What are the most affordable GPUs that will run this? (it said it needs CUDA, mi...

b33j0r · on Jan 22, 2023

Can you imagine only being able to cook a hamburger on one brand of grill? But you can make something kinda similar in the toaster oven you can afford?

I want to be productive on this comment… but the crypto/cuda nexus of GPU work is simply not rational. Why are we still here?

You want to work in this field? Step 1. Buy an NVIDIA gpu. Step 2. CUDA. Step 3. Haha good luck, not available to purchase.

This situation is so crazy. My crappiest computer is way better at AI, just because I did an intel/nvidia build.

I don’t hate NVIDIA for innovating. The stagnation and risk of monopoly setting us back for unnecessary generations makes me a bit miffed.

So. To attempt to be productive here, what am I not seeing?

michaelt · on Jan 23, 2023

> Can you imagine only being able to cook a hamburger on one brand of grill? [...] the crypto/cuda nexus of GPU work is simply not rational. Why are we still here?

Because nvidia spent a long time chasing the market and spending resources, like they wanted it.

You wanted to learn about GPU compute in 2012? Here's a free udacity course sponsored by nvidia, complete with an online runtime backed by cloud GPUs so you can run the exercises straight from your browser.

You're building a deep learning framework? Here's a free library of accelerated primitives, and a developer who'll integrate it into your open source framework and update it as needed.

OpenCL, in contrast, behaves as if every member of the consortium is hoping some other member will bear these costs - as if they don't really want to be in the GPU compute business, except out of a begrudging need for feature parity.

And in terms of being rational - if you're skilled enough to be able to add support for a new GPU vendor into an ML library, you're probably paid enough that the price of a midrange nvidia GPU is trivial in comparison.

All is not lost, though - vendors like Intel are increasingly offering ML acceleration libraries [1] and most neural networks can be exported from one framework and imported into another.

[1] https://www.intel.com/content/www/us/en/developer/tools/onea...

dist1ll · on Jan 22, 2023

Because innovating in the hardware space is just a lot more expensive and slow.

Also the vast majority of ML researchers and engineers are not system programmers. They don't care about vendor lock because they're not the ones writing the drivers.

dannyw · on Jan 23, 2023

Because:

1. It's just not a huge deal to many people. Most people who want to do local ML training and inference can just buy a NVIDIA GPU.

2. AMD only has a skeleton team working on their solution. It's clear it's not a focus.

ColonelPhantom · on Jan 22, 2023

The cheapest NVidia GPU with 11+GB VRAM is probably the 2060 12GB, although the 3060 12GB would be a better choice.

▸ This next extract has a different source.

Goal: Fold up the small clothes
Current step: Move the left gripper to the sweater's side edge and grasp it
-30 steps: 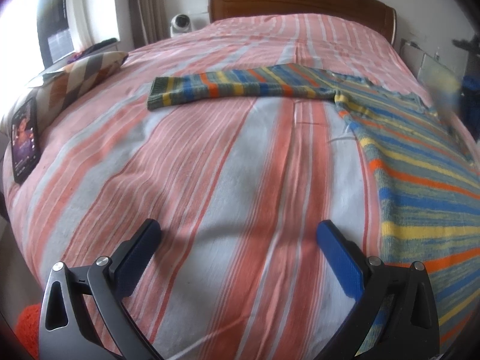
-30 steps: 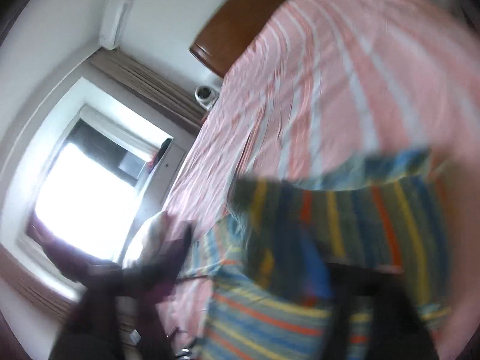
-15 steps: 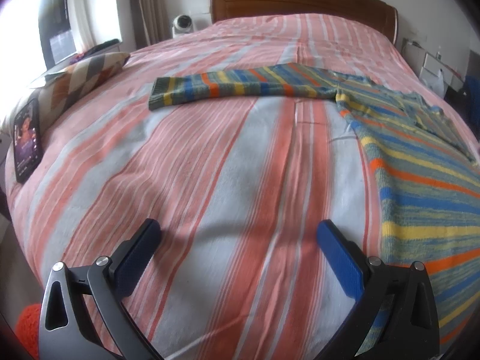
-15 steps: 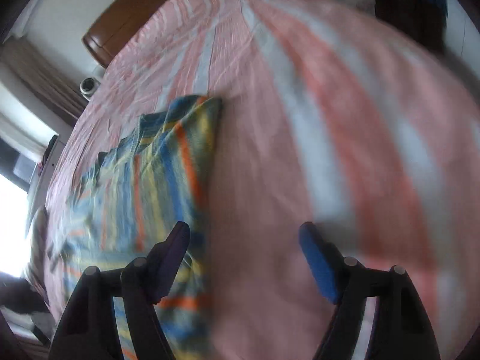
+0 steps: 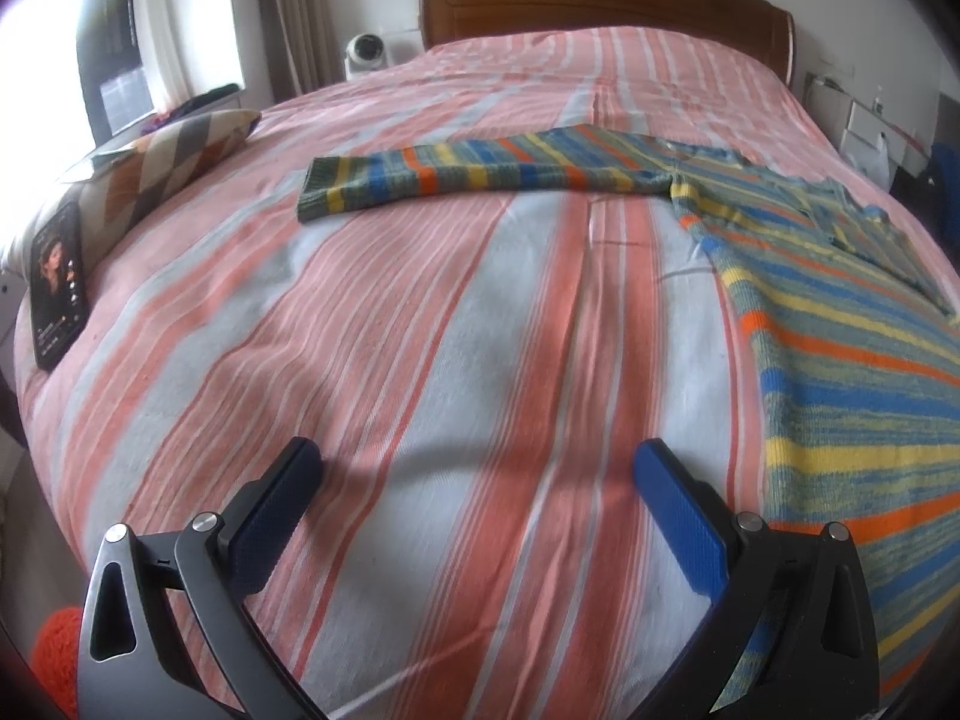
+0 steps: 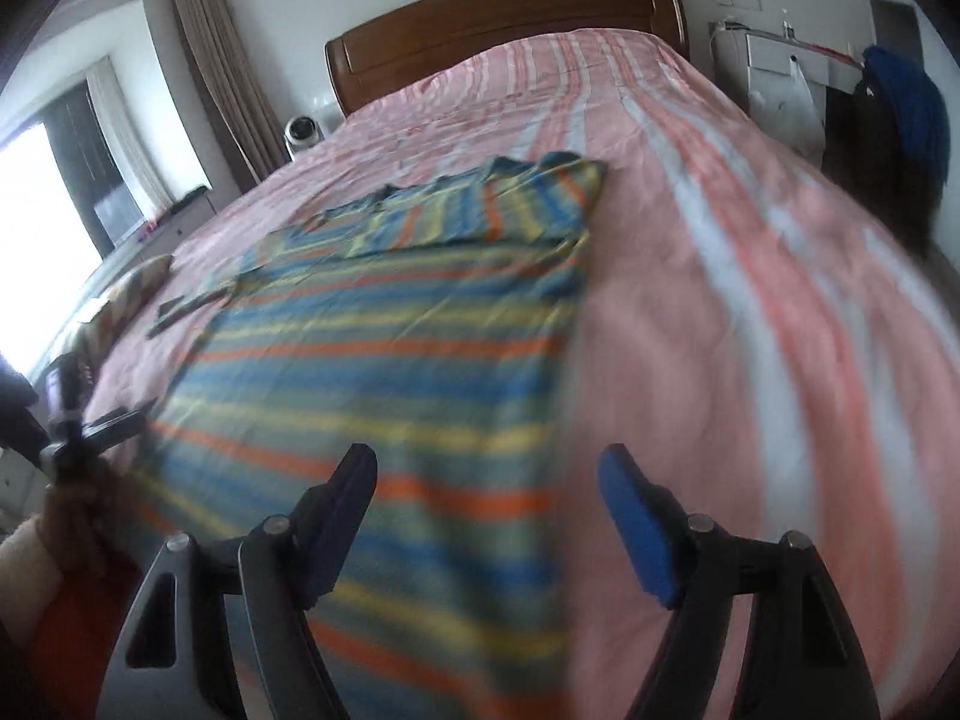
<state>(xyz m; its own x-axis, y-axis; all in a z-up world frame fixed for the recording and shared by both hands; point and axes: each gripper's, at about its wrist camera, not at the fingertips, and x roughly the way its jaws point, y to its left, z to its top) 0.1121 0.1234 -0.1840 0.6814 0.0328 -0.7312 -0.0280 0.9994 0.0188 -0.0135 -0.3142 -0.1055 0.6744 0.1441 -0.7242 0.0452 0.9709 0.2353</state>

The setup.py file seems to indicate that PyTorch is used, which I think can also run on AMD GPUs, provided you are on Linux.

pifm_guy · on Jan 22, 2023

I really want these ML libraries to get smarter with use of VRAM. Just cos I don't have enough VRAM shouldn't stop me computing the answer. It should just transfer in the necessary data from system ram as needed. Sure, it'll be slower, but I'd prefer to wait 1 minute for my answer rather than getting an error.

And if I don't have enough system RAM, bring it in from a file on disk.

Tha majority of the ram is consumed by big weights matrices, so the framework knows exactly which bits of data are needed when and in what order, so should be able to do efficient streaming data transfers to have all the data in the right place at the right time. It would be far more efficient than 'swap files' that don't know ahead of time what data will be needed so impact performance severely.

albertzeyer · on Jan 22, 2023

If it doesn't fit in the GPU memory, it will often be faster to just compute everything on CPU. So the framework doesn't really need to be smart. And the framework can easily already compute everything on CPU. So it can do what you want already.

MrNeon · on Jan 22, 2023

Using RAM to hold unneeded layers was one of the first optimizations made for Stable Diffusion. The AUTOMATIC1111 WebUI implements it, not sure about others.

smallerfish · on Jan 22, 2023

It works fine on CPUs. Takes about a minute to generate images on my 8 core i7 desktop.

cbeach · on Jan 22, 2023

How do I get it to use CPU rather than GPU, please? I have 128GB of RAM but a lowly 2GB of VRAM in my PC.

5e92cb50239222b · on Jan 22, 2023

Try setting the CUDA_VISIBLE_DEVICES environment variable to ''.

cbeach · on Jan 22, 2023

That worked! Thanks.

Der_Einzige · on Jan 23, 2023

Hopefully one can utilize a highly intel (or AMD) optimized stack, such as intel version of pytorch to make this run even faster

bryced · on Jan 22, 2023

I'm running on a 2080 TI and an edit runs in 2 seconds. On my Apple M1 Max 32Gb edits take about 60 seconds.

mritchie712 · on Jan 22, 2023

If this was all packaged into a desktop app (e.g. Tauri or electron) how big would the app be? I'd imagine you could get it down to < 500MB (even if you packaged miniconda with it).

coder543 · on Jan 22, 2023

> I'd imagine you could get it down to < 500MB (even if you packaged miniconda with it).

I don't know where that imagined number came from. This tool appears to be using Stable Diffusion, and the base Stable Diffusion model is 4 or 5 gigabytes by itself. I think there are some other models that are necessary to use the base Stable Diffusion model, and while they are smaller, they still add to the total size.

kadoban · on Jan 22, 2023

Whatever 3060 variant that has the most VRAM is probably your best shot these days.

cbeach · on Jan 22, 2023

On the strength of this HN submission I just ordered an RTX 3060 12GB card for £381 on Amazon so I can run this and future AI models.

This stuff is fascinating, and @bryced's imaginAIry project made it accessible to people like me who never had any formal training in machine learning.

singhrac · on Jan 23, 2023

For what it's worth, it ran fine on my 2070 (8GB of VRAM), even with the GPU being used to render my desktop (Windows), which used another ~800MB of VRAM. I was running it under WSL, which also worked fine.

Note the level of investment that NVIDIA's software team has here: they have a separate WSL-Ubuntu installation method that takes care not to overwrite Windows drivers but installs the CUDA toolkit anyway. I expected this to be a niche, brittle process, but it was very well supported.

CptanPanic · on Jan 24, 2023

Google colab free acount, you get access to 15GB vRAM T4 GPU, or Kaggle which gives you access to 2xT4's, or one P100 GPU.